Hi and welcome to my Blog, my name is Paul Riddle and I live in south Leicestershire, UK. Back in August 2007 my quest began to locate as many local Little Owl territories as possible. The driving force was a reported decline in the uk numbers so I thought I would do my bit and conduct a study in my area. After 7 years and countless hours out in the field I have detected over 200 different sites. With a thirst for a greater understanding of the owls a more comprehensive monitoring and nest box programme then commenced. This also now includes monitoring the local and very sparse population of Barn Owls, please pop back occasionally and catch up with the life and times of my owls and any other wildlife that I come across. I hope you enjoy your visit!!!

Monday, 16 January 2012

A Change of attack!

Following on from an in depth conversation I had recently with Richard Pegler regarding "boring" owl images and his subsequent excellent blog post I am now taking up his (our) challenge to make a concertive effort to come up with something a bit different. To understand my reference to Richard's comments you can catch up with his blog by clicking HERE.

I think I owe it to my blog readers to offer a bit more variety with my images rather than concentrating all the time on intimate close ups. Although its not easy to continuously offer variance along with an acceptable quality I'll give it a go. A bit more environmental and or unusual behaviour should be the norm from now on, but of course there will always be some "boring" images but hopefully not as frequent!

So let us start with some non flight SEO images, as regular readers of this blog know I am trying desperately to achieve a "perched" shot, it wasn't attained over the weekend but what I can show you is a roosting bird on the ground. The grassy rough pasture that can be seen is typical of where SEO are to be located, their camouflage is perfectly suited.

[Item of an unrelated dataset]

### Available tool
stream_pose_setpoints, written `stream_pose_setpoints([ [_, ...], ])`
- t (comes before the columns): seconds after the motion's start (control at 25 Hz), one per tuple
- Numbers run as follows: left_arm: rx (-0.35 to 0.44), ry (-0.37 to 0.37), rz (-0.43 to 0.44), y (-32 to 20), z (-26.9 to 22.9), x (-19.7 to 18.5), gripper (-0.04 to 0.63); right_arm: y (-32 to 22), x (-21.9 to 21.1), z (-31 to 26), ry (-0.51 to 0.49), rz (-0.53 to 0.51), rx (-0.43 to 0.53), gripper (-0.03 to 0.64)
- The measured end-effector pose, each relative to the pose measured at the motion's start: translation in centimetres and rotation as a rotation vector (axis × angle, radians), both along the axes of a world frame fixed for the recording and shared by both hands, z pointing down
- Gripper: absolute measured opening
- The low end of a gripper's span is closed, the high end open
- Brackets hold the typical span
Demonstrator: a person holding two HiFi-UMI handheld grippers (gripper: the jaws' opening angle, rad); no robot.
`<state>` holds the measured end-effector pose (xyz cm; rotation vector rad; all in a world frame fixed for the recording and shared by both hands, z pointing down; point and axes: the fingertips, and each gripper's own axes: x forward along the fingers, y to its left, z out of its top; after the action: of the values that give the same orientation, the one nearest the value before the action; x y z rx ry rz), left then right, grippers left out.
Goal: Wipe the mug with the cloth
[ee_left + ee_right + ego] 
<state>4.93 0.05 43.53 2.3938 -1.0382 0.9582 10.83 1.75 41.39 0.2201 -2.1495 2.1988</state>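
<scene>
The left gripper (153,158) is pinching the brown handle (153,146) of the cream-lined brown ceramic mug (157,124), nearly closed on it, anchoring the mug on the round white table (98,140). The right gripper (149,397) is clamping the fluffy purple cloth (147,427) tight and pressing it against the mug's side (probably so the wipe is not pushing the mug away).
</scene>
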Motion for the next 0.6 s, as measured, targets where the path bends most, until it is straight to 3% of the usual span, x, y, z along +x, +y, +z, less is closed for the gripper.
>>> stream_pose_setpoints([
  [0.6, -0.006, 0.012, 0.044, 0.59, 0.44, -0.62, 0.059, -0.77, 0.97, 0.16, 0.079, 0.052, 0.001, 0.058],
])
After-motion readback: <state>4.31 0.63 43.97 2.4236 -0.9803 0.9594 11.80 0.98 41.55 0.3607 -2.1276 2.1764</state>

Another ground roosting bird, a bit closer and in better light, just brilliant how the sun enhances those intense yellow eyes! 

In line with what I have promised, an image that is a bit different. Here a distant SEO can be seen just after catching a vole, it was just about to tuck into its meal when it had some unwanted attention from a Carrion Crow. Judging by the owls stare I don't think it is in any mood to share! 

As I mentioned previously, to offer different types of images sometimes quality and close up detail has to be sacrificed, this next image of a pair or midair owls fighting is typical of that but I think one can get a feel for what was occuring?

Next on the weekend agenda was Little Owls, recently I have tended to keep on going back to the same reliable sites, which obviously makes my life easier but results in the images being very similar? So in order to offer some variety I chose to work on some a new sites, I wasn't confident that I would see any owls let alone achieve any images!

I needn't have worried though as the two chosen locations near to the village of Kirkby Mallory produce the goods with a fine display from both of the resident pairs.

At my site No 142 the pair put in a brief appearance, not that different an image but a good start to the day.

At the second site, No 47 a stake out of the nest entrance finally paid dividends when the hen owl popped her head out to take a look at me.

Whilst I was watching and trying to perfect an image of the hen owl the male flew in and landed on a nearby branch. She was out in a flash and joined him, my first image of the pair together in glorious light, shame about the obstructing twig and slightly messy background!

I was having some superb views of the birds when suddenly they were spooked by the farmers dog that was sniffing around at the base of the tree. They weren't going to hang around and watch whilst it dumped its load, so off they flew to a nearby tree.

Once the coast was clear the owls returned, but this time to a different perch that was in full sunlight and without any clutter in the background.  

I think with hindsight the dog actually did me a favour as the owls had obviously forgot about me hiding in my car, they now seemed totally relaxed. Now I have spent hundreds, no thousands of hours watching Little Owls and what I witnessed next was a first!

They faced each other, dropped their heads and starting rubbing them together! I haven't a clue what it was all about but I did capture an image of them doing it.

After the "strange antics" had lapsed both birds seemed to be very excited, lots of fluttering from tree to tree and squawking, I can only assume it was some kind of pre-breeding season bonding? If you have a theory as to what they were up to I'd be please to hear from you.

The final image from this session was of one of the owls that dropped down to the ground right in front of me, makes a change from a perched bird I suppose!

So hopefully this most recent post offered something a little different, not sure how long I can keep it up though!!!!


  1. Absolutely magical Paul!! My favourites are the first SEO image and the first LO image, but I'd be proud to have taken any of them.

  2. From a chap who has one, very ropey SEO shot in his entire collection, I can never get bored off your classy SEO shots, in any setting, situation or pose. Great owl in the grass and fight scene. You're definitely rising to Richard's challenge!

  3. Wow, absolutely amazing post! All of your photos are stunning! I love the owls rubbing their heads together, what an outstanding capture.

  4. Works for me!! Stonking - love the SEO habitat shots! Pleasure to view them - thanks for posting.